UPLs also damage patient access by adversely affecting the 340B Drug Pricing Program entities that use the revenues from discounts to provide medications and other healthcare services to vulnerable populations without recourse for care. Lower revenues mean fewer services and possibly closures of facilities or program restrictions. AIDS Drugs Assistance Programs are largely dependent on using their 340B savings to extend access to care to poorest people living with HIV. We’re already seeing providers discuss this concern relative to insulin price caps. In a recent 340B Report article, the issue is summed up as follows: “Before 2024, most insulins had list prices of $300-$500 or more and were 340B penny-priced, so 340B providers earned savings of $300-$500 per prescription, Meiman said. However, now that many insulin list prices are $35, the 340B savings could drop to around $8 per prescription, she said. Historically, 340B savings on insulin have accounted for around 10% of community health system 340B revenue, she said.” Colle Meiman, a national policy advisor for the State & Regional Associations of Community Health Centers, also acknowledged this problem is a bit “counterintuitive” to how most policymakers think about drug pricing and reimbursements.

Moreover, lowering the price insurers are allowed to pay for medications is a double-edged sword. While on the surface, it seems like it would save payors money, it potentially only benefits PBMs in the short term and is an additional barrier to patient access. PBMs make their money from the profits they get via drug rebate revenues. Low UPLs will result in drug manufacturers lowering rebate levels and therefore lowering how much PBM’s might make on a particular medication. This means that PBMs could potentially increase the occurrence of benefit designs that restrict drug formularies to steer towards medications that result in more profit, not what is best for patients’ health. This already happens and is a concern many providers are beginning to voice. Additionally, they could enforce more utilization management, which again is a barrier to access but a way to increase their profitability.

CANN is energized to shine the light on PDABs and offer better solutions. Jen Laws explains, "Instead of nonsensical quick fixes, which aren't fixes to anything other than next quarter profits for payors, legislators should be focused on addressing the self-dealing nature of 'vertical integration', shoring up incentives for innovation, and meaningfully fixing benefit design that currently disadvantages patient access." Instead of a PDAB, states should consider a board focused on the patient perspective to evaluate benefit plan designs and offer recommendations to each state legislature about policy actions that will benefit patients as the priority stakeholder group.

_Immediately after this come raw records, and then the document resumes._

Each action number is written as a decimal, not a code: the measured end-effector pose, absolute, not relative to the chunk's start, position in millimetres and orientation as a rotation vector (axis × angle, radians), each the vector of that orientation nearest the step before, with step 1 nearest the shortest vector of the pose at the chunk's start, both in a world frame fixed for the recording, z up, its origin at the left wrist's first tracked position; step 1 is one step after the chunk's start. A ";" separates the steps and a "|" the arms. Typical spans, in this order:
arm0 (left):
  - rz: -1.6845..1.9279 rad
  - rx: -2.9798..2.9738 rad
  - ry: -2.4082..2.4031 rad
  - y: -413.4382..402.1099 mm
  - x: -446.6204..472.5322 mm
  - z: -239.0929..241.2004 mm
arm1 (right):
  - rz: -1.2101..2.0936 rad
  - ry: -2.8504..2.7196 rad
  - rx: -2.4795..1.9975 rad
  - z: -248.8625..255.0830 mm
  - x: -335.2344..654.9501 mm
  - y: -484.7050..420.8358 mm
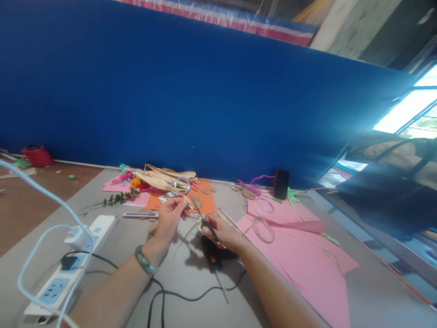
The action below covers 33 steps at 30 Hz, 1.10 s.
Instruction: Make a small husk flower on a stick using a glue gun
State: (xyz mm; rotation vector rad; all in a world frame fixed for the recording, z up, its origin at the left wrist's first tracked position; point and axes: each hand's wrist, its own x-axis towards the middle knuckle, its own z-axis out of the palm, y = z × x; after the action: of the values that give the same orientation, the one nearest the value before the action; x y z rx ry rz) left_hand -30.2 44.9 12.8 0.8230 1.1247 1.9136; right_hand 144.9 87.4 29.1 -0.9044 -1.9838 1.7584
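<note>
My left hand (170,217), with a green bangle on its wrist, pinches a thin pale strip (186,200) above the grey table (191,278). My right hand (221,232) is closed on a pair of scissors (201,214), whose blades point up toward the strip at my left fingertips. Thin green strands hang down between the two hands. A black glue gun (213,257) lies on the table just under my right hand.
A white power strip (68,269) with plugs and cables lies at the left. An orange sheet (205,200) with dried leaves, pompoms and card discs lies behind my hands. Pink paper (307,259) with clear rings spreads to the right. A dark phone (281,183) leans on the blue wall.
</note>
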 end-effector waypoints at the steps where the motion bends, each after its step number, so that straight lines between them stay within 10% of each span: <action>1: 1.899 0.839 1.112 44.7 -30.0 12.8 | 1.767 -1.987 -0.896 29.7 145.7 87.7; 33: 1.759 0.946 1.081 40.6 -26.8 17.8 | 1.732 -2.003 -0.941 26.2 144.1 88.3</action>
State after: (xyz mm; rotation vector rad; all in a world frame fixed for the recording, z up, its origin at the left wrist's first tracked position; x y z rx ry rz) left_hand -26.8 40.6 17.8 0.9455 1.0810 1.7589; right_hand 144.1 88.3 26.2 -0.9412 -2.0031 1.7318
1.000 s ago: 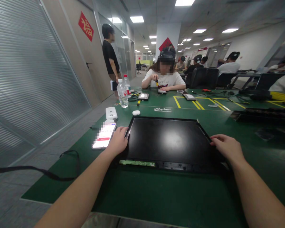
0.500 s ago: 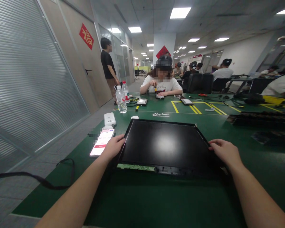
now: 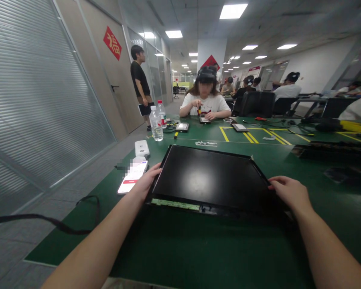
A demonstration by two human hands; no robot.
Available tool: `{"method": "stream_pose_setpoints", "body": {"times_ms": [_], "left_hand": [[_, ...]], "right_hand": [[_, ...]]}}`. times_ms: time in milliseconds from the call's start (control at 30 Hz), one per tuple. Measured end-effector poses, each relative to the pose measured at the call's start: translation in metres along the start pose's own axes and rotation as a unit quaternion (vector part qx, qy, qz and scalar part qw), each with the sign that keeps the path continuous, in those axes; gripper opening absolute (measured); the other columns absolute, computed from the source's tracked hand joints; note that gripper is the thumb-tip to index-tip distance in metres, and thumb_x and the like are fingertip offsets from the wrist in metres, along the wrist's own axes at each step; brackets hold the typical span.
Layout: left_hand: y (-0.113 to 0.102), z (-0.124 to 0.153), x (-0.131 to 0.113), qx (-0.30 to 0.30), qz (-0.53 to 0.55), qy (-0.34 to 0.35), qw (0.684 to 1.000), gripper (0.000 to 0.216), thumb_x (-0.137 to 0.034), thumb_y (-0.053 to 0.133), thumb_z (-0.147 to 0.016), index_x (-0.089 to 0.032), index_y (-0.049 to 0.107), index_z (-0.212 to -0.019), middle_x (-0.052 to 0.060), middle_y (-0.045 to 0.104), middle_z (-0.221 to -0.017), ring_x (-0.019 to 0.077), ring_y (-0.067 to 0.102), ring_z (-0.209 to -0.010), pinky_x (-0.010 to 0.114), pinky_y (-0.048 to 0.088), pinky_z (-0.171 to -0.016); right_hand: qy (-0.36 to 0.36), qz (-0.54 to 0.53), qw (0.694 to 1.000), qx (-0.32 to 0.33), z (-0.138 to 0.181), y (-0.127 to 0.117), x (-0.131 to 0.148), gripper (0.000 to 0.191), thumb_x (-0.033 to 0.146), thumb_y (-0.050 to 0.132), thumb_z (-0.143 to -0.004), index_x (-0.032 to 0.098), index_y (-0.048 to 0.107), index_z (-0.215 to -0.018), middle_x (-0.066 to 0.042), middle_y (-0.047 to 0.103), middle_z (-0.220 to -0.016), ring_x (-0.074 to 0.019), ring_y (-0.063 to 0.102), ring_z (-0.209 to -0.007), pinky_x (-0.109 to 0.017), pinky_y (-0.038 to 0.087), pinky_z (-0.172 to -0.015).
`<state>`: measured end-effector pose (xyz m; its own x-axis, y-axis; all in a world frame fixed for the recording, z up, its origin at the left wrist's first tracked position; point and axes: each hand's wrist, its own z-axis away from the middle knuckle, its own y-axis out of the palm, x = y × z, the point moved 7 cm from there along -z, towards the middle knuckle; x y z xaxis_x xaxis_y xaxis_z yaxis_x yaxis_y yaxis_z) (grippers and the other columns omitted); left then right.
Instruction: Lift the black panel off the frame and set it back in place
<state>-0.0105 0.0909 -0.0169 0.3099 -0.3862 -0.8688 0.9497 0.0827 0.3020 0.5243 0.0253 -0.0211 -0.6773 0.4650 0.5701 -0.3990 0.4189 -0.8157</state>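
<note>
A black LCD screen panel (image 3: 216, 180) faces up between my hands, tilted a little, its left side raised. Along its near edge runs a green circuit board strip (image 3: 176, 204). My left hand (image 3: 149, 180) grips the panel's left edge, the fingers partly hidden behind it. At the right edge my right hand (image 3: 290, 192) pinches the frame between thumb and fingers. Just left of my left hand lies a phone (image 3: 132, 178) with a lit screen. Beyond the phone is a white plastic device (image 3: 142, 148).
Two bottles (image 3: 156, 124) stand at the back left. Across the green table (image 3: 210, 253) a person (image 3: 205, 100) works on a hard drive with a screwdriver. Other hard drives (image 3: 240, 127) lie nearby. Dark metal parts (image 3: 333, 152) are at the right, a black strap (image 3: 48, 220) at the left.
The panel has tilted, its left side rising and its right side lower, with both hands still on its edges. The whole view has shifted slightly.
</note>
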Motion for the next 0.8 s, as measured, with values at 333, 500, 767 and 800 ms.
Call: {"method": "stream_pose_setpoints", "body": {"times_ms": [333,500,767,800], "left_hand": [[-0.004,-0.0006,0.005,-0.041,0.004,0.004,0.999,0.089,-0.008,0.081,-0.089,-0.026,0.045,-0.169,0.004,0.085,-0.088,0.019,0.075,-0.053,0.028,0.063,-0.053],[-0.0045,0.0011,0.0031,-0.035,-0.028,0.02,0.999,0.067,-0.01,0.086,-0.086,-0.019,0.067,-0.15,0.008,0.086,-0.088,0.0193,0.076,-0.056,0.026,0.062,-0.053],[0.0014,0.0041,-0.0035,-0.012,0.002,0.031,0.999,0.049,-0.004,0.071,-0.09,-0.013,0.076,-0.138,0.01,0.087,-0.094,0.0206,0.081,-0.068,0.025,0.064,-0.059],[0.0023,0.0045,-0.0042,-0.008,0.017,0.035,0.999,0.046,-0.006,0.071,-0.089,-0.012,0.078,-0.135,0.01,0.087,-0.097,0.0212,0.083,-0.073,0.024,0.064,-0.061]], "right_hand": [[-0.01,0.004,1.0,-0.002,-0.0011,-0.0015,0.0009,0.02,0.039,0.06,-0.076,0.029,0.078,-0.08,-0.006,0.08,-0.078,-0.0326,0.073,-0.086,-0.042,0.049,-0.072],[0.004,0.005,1.0,0.013,0.003,-0.0026,0.006,0.019,0.039,0.059,-0.078,0.03,0.076,-0.08,-0.005,0.08,-0.077,-0.0332,0.074,-0.088,-0.044,0.049,-0.076],[0.0,0.007,1.0,0.021,-0.0003,-0.001,0.0035,0.02,0.037,0.06,-0.079,0.029,0.077,-0.084,-0.005,0.081,-0.079,-0.0328,0.075,-0.087,-0.044,0.048,-0.077],[-0.002,0.005,1.0,0.017,-0.0011,-0.0007,0.0025,0.02,0.038,0.06,-0.079,0.029,0.077,-0.084,-0.005,0.081,-0.078,-0.0327,0.074,-0.086,-0.044,0.048,-0.076]]}}
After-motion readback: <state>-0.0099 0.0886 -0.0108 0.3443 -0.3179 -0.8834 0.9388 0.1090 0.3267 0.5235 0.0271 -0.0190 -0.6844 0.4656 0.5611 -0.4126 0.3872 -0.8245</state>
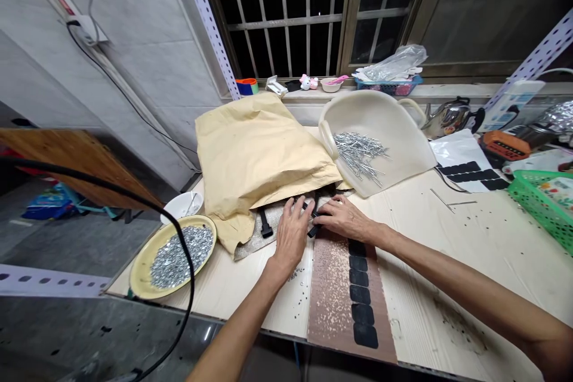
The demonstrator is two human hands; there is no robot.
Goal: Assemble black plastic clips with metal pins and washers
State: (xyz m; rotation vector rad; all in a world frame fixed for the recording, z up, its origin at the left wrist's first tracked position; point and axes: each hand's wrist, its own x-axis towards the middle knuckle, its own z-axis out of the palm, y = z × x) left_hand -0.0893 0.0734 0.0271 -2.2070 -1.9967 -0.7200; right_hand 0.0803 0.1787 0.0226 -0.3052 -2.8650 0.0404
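Black piece [313,231] between bent fingers [326,219]

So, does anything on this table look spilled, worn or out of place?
Yes. Two thin metal rods lie loose on the table, apart from the pile in the pale plastic container. Dark specks dirty the tabletop right of the brown board, whose surface is mottled with pale patches, so it looks worn.

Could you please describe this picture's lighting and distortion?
Head view: tabletop brightly lit, window dark, highlights on the clear plastic bag; head view: wide-angle distortion likely exaggerates the left perforated post's lean; head view: left hand and right hand fairly sharp.
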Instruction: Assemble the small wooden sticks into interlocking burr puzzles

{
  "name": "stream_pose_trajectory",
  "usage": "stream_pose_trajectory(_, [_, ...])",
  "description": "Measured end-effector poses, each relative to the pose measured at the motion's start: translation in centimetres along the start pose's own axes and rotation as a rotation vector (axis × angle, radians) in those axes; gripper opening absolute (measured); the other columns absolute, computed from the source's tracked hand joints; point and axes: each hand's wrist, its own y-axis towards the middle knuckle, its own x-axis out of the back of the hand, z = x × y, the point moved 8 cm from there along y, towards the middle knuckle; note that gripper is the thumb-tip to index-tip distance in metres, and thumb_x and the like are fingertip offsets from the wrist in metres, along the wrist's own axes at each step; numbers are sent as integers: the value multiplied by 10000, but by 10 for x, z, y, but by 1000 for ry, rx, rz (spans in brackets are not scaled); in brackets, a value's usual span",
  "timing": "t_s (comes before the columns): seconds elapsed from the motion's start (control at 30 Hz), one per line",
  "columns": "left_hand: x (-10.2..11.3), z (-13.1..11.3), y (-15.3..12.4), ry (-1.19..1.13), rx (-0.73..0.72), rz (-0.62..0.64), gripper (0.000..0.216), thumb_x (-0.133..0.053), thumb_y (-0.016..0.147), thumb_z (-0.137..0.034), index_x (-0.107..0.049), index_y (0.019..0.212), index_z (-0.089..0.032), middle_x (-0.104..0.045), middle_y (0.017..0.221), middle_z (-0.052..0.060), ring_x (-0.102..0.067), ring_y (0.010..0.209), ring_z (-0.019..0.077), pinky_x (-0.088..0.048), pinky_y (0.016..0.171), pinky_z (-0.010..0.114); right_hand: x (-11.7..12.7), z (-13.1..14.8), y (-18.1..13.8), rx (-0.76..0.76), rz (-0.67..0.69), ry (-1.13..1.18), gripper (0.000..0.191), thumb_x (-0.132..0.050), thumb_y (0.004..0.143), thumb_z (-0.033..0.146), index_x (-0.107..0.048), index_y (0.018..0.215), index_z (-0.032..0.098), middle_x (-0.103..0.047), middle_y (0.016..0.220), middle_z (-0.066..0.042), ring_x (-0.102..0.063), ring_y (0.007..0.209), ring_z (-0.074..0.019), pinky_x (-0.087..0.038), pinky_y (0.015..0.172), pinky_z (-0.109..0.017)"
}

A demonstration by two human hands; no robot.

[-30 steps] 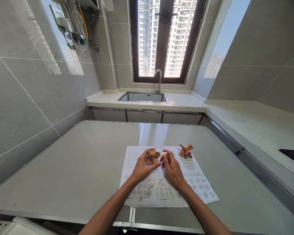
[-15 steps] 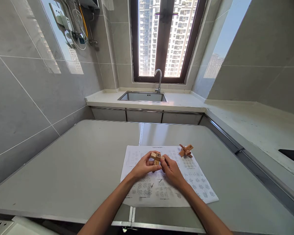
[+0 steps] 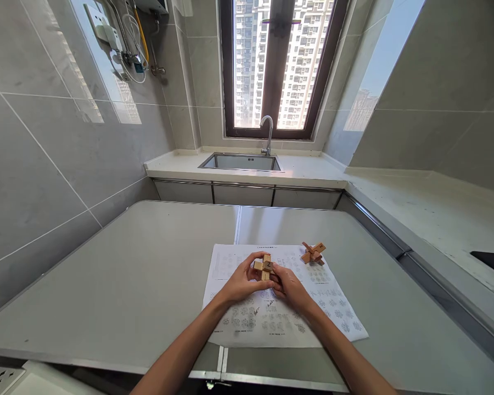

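A small light-brown wooden interlocking block puzzle [image 3: 264, 266], short square bars crossed into a knot, is held just above the white printed diagram sheet [image 3: 337, 315] near the grey bench [image 3: 127, 274] front edge. Left hand [image 3: 241, 282] and right hand [image 3: 290, 286] fingers pinch it from both sides

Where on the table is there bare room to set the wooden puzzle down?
Bare table lies left of the instruction sheet, and beyond it toward the sink. The sheet is crowded: left hand and right hand hold the wooden puzzle; a second puzzle sits top right.
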Motion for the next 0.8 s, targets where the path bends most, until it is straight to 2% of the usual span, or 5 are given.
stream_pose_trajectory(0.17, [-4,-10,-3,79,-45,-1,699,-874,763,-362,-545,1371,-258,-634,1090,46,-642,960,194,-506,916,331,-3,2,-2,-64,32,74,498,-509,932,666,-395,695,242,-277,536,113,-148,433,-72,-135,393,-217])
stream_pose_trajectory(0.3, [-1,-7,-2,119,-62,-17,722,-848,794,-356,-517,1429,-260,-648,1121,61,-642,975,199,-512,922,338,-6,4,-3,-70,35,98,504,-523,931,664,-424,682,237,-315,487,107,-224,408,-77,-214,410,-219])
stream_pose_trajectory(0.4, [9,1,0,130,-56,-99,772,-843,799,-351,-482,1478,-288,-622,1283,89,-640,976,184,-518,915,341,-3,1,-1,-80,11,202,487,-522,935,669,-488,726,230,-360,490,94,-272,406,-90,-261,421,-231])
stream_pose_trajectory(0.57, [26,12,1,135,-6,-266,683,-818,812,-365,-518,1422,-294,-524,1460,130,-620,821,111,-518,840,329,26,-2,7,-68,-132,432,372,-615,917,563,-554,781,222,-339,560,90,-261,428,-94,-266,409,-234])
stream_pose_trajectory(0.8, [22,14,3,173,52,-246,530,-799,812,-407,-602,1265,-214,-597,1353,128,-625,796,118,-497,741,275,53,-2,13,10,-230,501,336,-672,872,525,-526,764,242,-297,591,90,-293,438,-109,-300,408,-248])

In partnership with HealthHIV and The AIDS Institute, CANN will continue this work. It's crucial to stay abreast of the inner workings of policy and to advocate for the public proactively. Digging into the weeds with a patient focus enables advocacy groups to sound the alarm to the public as well as take the patient's perspective to those in power. Those in power are detached from the humanity behind the dollars and cents on their financial ledgers.